3. Église Saint-Pierre
The understated facade of this church was made in the 1700s, and doesn’t prepare you for the history that awaits inside.
The interior is Romanesque, from the 1100s, and has peculiar features like little passageways linking the nave with each transept on either side.
The interior is also loaded with works of art going back hundreds of years.
Be sure to see the stone pietà (Mary cradling a dead Jesus), which was carved in the 1400s and is an official French historic monument.
There’s also an octagonal baptistery from the 1400s, and an even older stone cross behind the altar, dating from the 1300s.
4. Old Montluçon
If ever there were a town made to be seen on two feet it’s old Montluçon.
Winding around the hill are steep, tight streets with an historic building to catch your eye every few metres.
The main street, Grand Rue, swoops below the castle and has timber-framed houses from the 1400s and 1500s.
Then occasionally there’s an opening and you’ll catch sight of the Château des Ducs de Bourbon above its ramparts.
One very cute nook is the Passage du Doyenné, which has 13th-century cross-ribbed vaults sheltering a little flower market on Saturdays.
5. Jardin du President Wilson
In the centre of town you can take a breather in this charming little park.
On the upper terrace is a French formal garden with square-shaped carpet beds and lawns bordered by low boxwood hedges.
There are also yew topiaries, sculpted into tall cones and cylinders, and a statue for the composer André Messager, who was born in Montluçon.
As you go you’ll also see a lot of old stonework, and this belongs to the original outer walls for the Château des Ducs de Bourbon.
On the lower terrace there’s a large circular fountain on a plaza skirted by pollarded plane trees.
6. Parc du Château de la Louvière
Resting on a hillside east of the town is a stately château that looks a lot older than it really is.
The Château de la Louvière was actually built in the first half of the 20th century by the industrialist François-Joseph Troubat.
It was modelled on Louis XV’s Petit Trianon at Versailles and nestles in lovely gardens that adapt to the slope.
The building only opens in summer but the gardens are free to enter all year round, and are worthwhile for the views, sculpture and landscaping.
7. Église Notre-Dame
Another of Montluçon’s catalogue of historic monuments, this church has a fusion of 15th-century Gothic and 12th-century Romanesque architecture.
The later redesign was ordered by Louis II de Bourbon, who also expanded the castle at the top of the hill.
But lack of funds meant the church was never completed: It’s been left with an irregular layout and has two parallel naves.
This only adds to its character, and there’s another trove of decoration to see inside.

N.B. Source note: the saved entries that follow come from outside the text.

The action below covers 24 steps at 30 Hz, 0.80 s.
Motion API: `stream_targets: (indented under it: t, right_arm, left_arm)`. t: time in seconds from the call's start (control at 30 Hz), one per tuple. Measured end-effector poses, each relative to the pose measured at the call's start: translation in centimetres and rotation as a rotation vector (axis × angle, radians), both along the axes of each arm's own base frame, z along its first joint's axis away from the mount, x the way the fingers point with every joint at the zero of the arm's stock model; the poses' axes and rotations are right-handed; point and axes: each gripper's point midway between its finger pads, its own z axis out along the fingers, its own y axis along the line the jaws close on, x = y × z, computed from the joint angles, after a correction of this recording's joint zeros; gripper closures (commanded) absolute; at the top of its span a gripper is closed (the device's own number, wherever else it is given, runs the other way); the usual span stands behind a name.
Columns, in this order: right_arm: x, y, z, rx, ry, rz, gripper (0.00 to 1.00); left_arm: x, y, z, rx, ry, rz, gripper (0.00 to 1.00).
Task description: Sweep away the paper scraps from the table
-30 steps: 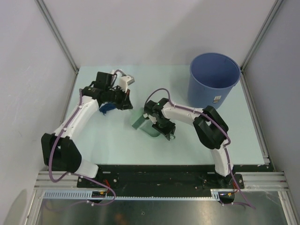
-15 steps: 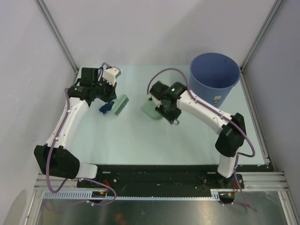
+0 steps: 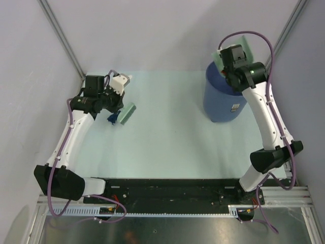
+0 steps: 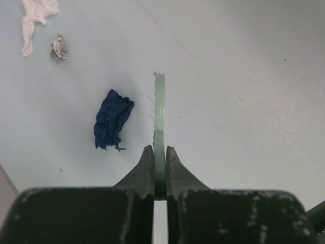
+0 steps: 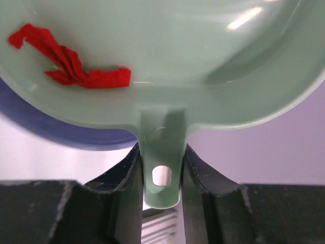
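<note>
Far to my left, a white scrap (image 4: 34, 20) lies on the table (image 3: 167, 137) with a small grey scrap (image 4: 59, 48) just beside it. Both are well apart from my brush (image 4: 159, 112). Nearer in, a dark blue scrap (image 4: 111, 124) rests crumpled on the table just to the left of the brush, on the side where a few bristles stick out. I cannot tell whether the bristles touch it.

My left gripper (image 4: 160, 168) is clamped on the brush, both fingers pressed flat against its thin green back, which I see edge-on running straight away from me. From above, the brush sits low over the far left part of the table with the blue scrap at its left end.

The middle of the table lies between my two arms.

On the right, at the far corner, stands a blue bin (image 3: 223, 101). My right arm reaches up over it, and my right gripper (image 5: 162, 157) is closed tight on the handle of the green dustpan (image 5: 167, 61), one finger on each side of the handle's hanging hole. The pan is held above the bin, whose dark blue rim shows below the pan's edge. A red scrap (image 5: 71, 66) lies inside the pan, on its left side.
</note>
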Motion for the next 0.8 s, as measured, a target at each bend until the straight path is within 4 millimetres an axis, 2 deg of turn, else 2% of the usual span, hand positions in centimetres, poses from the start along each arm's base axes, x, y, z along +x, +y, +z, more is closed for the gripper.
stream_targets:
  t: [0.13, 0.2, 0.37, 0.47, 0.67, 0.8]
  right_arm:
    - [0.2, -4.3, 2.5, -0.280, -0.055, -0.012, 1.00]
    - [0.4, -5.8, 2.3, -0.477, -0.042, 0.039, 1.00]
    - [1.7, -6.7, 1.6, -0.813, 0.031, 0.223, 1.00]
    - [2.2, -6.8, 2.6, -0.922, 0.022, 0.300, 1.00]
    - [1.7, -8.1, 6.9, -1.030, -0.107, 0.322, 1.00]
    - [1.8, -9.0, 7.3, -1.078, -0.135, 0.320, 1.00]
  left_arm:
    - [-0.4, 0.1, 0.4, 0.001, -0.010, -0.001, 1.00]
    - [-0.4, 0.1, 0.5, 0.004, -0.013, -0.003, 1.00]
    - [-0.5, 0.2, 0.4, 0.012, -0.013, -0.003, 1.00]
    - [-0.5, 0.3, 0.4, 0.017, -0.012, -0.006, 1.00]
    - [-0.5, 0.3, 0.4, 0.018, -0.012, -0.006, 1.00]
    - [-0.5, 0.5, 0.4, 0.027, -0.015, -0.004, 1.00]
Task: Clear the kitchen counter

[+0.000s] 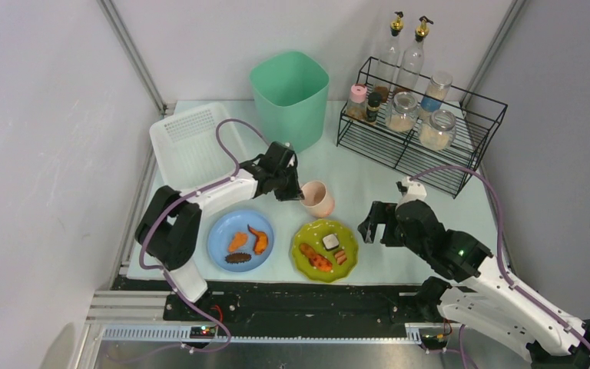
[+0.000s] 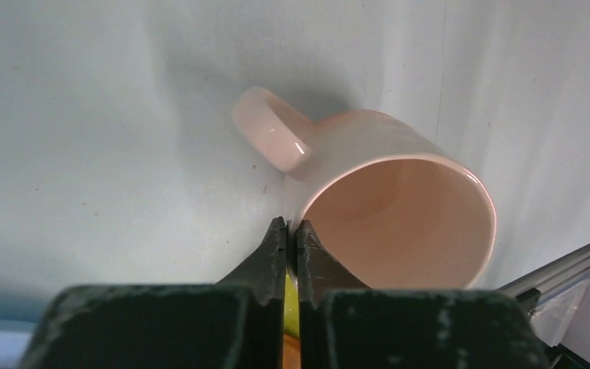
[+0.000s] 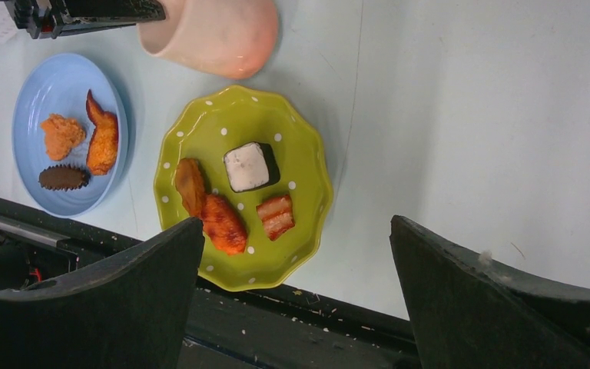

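Observation:
A pink mug (image 1: 319, 198) stands mid-way across the kitchen counter (image 1: 369, 181). My left gripper (image 1: 301, 195) is shut on its rim, one finger inside the cup and one outside, beside the handle (image 2: 273, 138). In the left wrist view the mug (image 2: 399, 207) fills the centre, with the left gripper (image 2: 293, 227) pinching its wall. A green dotted plate (image 1: 315, 231) and a blue plate (image 1: 223, 231), both holding food pieces, lie near the front edge. My right gripper (image 1: 374, 223) hangs open just right of the green plate (image 3: 292, 138), with nothing between its fingers.
A mint-green bin (image 1: 290, 96) stands at the back centre. A white perforated basket (image 1: 192, 142) sits at the back left. A black wire rack (image 1: 461, 165) with jars and bottles occupies the back right. The black front rail (image 3: 338, 323) runs just below the green plate.

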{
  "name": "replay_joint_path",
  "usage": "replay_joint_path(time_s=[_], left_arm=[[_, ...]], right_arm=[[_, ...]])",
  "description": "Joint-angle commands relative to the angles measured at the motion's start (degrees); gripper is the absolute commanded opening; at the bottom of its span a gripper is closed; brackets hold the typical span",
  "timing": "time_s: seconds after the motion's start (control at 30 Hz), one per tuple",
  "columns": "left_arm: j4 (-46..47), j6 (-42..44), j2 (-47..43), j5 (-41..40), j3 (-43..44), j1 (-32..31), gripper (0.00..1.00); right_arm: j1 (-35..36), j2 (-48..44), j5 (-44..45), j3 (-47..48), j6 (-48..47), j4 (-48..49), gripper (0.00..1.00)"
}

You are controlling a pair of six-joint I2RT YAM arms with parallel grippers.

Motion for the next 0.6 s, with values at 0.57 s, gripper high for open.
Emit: replay_joint_path(time_s=[0.57], left_arm=[[-6.09, 2.76, -14.72, -1.17, 6.67, 4.69, 0.0]], right_arm=[[1.41, 0.57, 1.63, -0.85, 1.99, 0.94, 0.95]])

Check out the Renaissance stained glass windows from the 1500s, another sensational pietà sculpture and a stone Christ dating to the 1400s.
8. Musée Canal de Berry
From 1840 to 1955 the Canal de Berry was more than 260 kilometres of waterways and locks, connecting the Loire and the Cher, but also providing a branch for Montluçon.
This museum is in old lime kilns a few kilometres north of the town and reopens a forgotten chapter of the region’s past.
Inside, among the antique tools, models, paintings and documents, there are some old lock gates, with an explanation of how they worked.
And moored out front are two genuine barges that actually navigated the canal, and were saved from the scrap yard when the museum opened in the 70s.
A matter of minutes from Montluçon, Néris-les-Bains is a spa town in the early foothills of the Massif Central.
The thermal springs were discovered back in Gaul and were developed by the Romans who built two palatial baths here.
Then, after centuries of neglect, the town came back into fashion in the 1800s when a spa, casino and theatre were built, attracting eminent guests like Chateaubriand and Empress Eugénie.
This lavish heritage is still visible and Néris-les-Bains keeps that aristocratic ambience.
Visit to check out the palatial architecture and maybe book a massage or soak in the warm spring water at the Spa Les Nériades.
The best location if you’d like to experience the Canal du Berry firsthand is the picturesque village of Vallon-en-Sully.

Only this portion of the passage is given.